Hakle from Düsseldorf filed for insolvency proceedings under self-administration last Monday. In August, the company paid six times as much money for gas and electricity as in the same month of 2019, owner Jung told the “Handelsblatt”.
The state had promised companies like Hakle support through the energy cost containment program. The production of toilet paper is considered to be particularly energy-intensive. According to Hakle, he submitted an application on July 18. “We asked about it in mid-August. The responsible office said that they still had to set up the IT system for this,” Jung told the newspaper. Until the bankruptcy application, Hakle “didn’t see a cent”, now the company is no longer entitled to receive payments.

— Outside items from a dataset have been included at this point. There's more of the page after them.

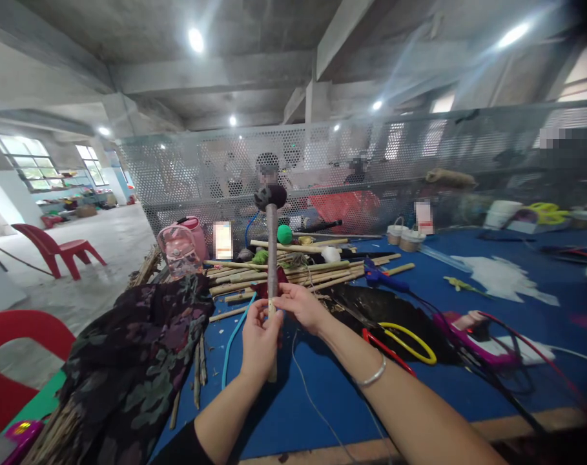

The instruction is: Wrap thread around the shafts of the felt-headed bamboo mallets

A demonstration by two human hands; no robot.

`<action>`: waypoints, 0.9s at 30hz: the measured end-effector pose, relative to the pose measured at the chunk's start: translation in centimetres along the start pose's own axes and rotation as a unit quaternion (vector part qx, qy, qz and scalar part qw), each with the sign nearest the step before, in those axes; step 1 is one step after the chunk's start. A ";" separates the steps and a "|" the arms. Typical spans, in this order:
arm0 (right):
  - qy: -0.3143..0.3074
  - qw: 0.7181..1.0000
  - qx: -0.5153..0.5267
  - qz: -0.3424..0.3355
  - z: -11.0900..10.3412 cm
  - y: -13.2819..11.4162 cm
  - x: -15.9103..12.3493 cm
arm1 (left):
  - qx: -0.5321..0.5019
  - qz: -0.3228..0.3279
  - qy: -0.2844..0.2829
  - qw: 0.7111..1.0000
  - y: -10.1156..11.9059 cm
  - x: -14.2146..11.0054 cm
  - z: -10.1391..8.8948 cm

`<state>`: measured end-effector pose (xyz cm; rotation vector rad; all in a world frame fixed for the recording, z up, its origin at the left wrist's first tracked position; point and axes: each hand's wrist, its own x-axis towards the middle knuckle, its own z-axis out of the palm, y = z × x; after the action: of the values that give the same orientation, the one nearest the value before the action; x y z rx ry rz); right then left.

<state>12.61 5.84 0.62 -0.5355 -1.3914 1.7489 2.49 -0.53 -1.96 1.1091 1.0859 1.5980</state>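
- Fingers of the left hand (260, 341) were closed around the bare lower part of a stick (272, 309), whose bottom end showed below the grip.
- Fingertips of the right hand (300, 307) pinched the stick just above, by the lower edge of its grey covering (272, 255); whether they pressed or turned it, I cannot tell.
- The stick stood upright over the front of the blue counter (278, 429), between the person and the pile of sticks (239, 278), with a dark round head (270, 197) at its top.
- The step in hand, as I judge it, was close handling where the covering met bare wood, the left hand bearing the stick while the right worked at that edge.
- From that hold, any move at the edge called for a firm left grip and a light right pinch, so that the covering did not ruck or slip; any turn called for room around the head.
- A thin pale cord (301, 376) trailed over the counter near the hands; I cannot tell whether it joined the stick, so a move there called for care against snagging.
- Scissors (409, 342) with yellow and red handles lay beside the right forearm, and a blue glue gun (385, 278) lay beyond them; neither was in the fingers.
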 end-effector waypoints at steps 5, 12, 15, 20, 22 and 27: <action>-0.055 0.998 0.039 0.021 -1.1 -1.1 0.2 | -0.037 -0.010 -0.043 0.998 1.4 0.4 0.9; -0.050 0.998 -0.019 0.020 -2.1 -0.3 0.3 | -0.059 -0.107 -0.095 0.988 1.0 0.6 0.5; -0.033 0.998 -0.046 0.013 -1.9 0.3 0.6 | -0.037 -0.108 -0.074 0.991 0.5 1.0 -0.1; -0.054 0.997 0.016 0.047 -1.5 0.2 0.6 | -0.056 -0.087 -0.036 0.994 0.5 0.8 -0.2; -0.068 0.995 0.042 0.053 -1.6 0.2 0.5 | -0.066 -0.095 -0.035 0.993 0.7 0.6 0.0; -0.057 0.997 0.028 0.047 -1.9 0.8 0.6 | -0.060 -0.091 -0.015 0.994 0.6 0.6 0.0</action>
<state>13.41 7.40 -0.62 -0.4825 -1.4112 1.9142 2.29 -0.04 -1.29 0.9239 1.0262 1.4791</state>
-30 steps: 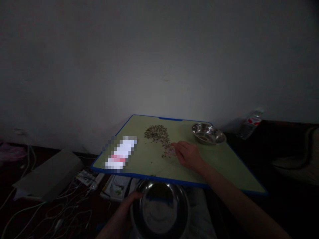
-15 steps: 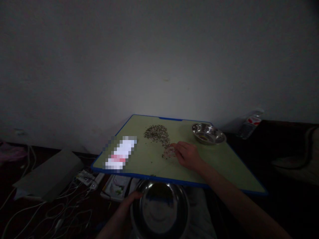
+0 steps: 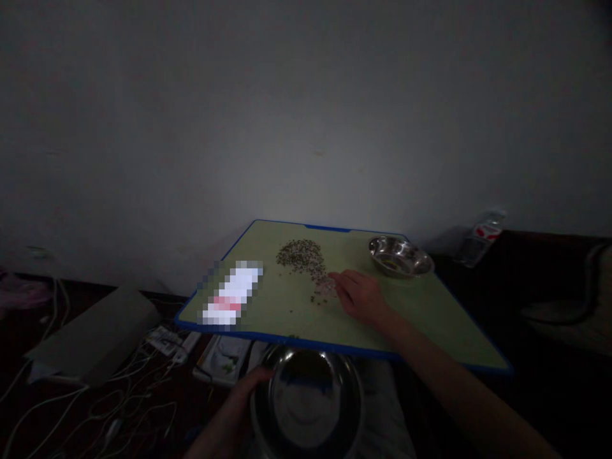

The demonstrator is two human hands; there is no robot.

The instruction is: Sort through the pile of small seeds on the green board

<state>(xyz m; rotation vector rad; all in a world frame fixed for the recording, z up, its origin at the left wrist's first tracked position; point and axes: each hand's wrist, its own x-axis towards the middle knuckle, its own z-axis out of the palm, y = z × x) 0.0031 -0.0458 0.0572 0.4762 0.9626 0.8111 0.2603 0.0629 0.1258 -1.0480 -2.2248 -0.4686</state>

At the request of the newspaper, the Federal Ministry of Economics announced that there had been “several queries to the company due to missing information and documents”. The competent Federal Office of Economics and Export Control was not informed of an imminent insolvency. There are no IT problems that prevent a payment.
Hakle boss Jung calls for a price cap on the gas price. “If politicians don’t manage to stabilize energy prices quickly, then we are at the beginning of a major wave of insolvencies in Germany.”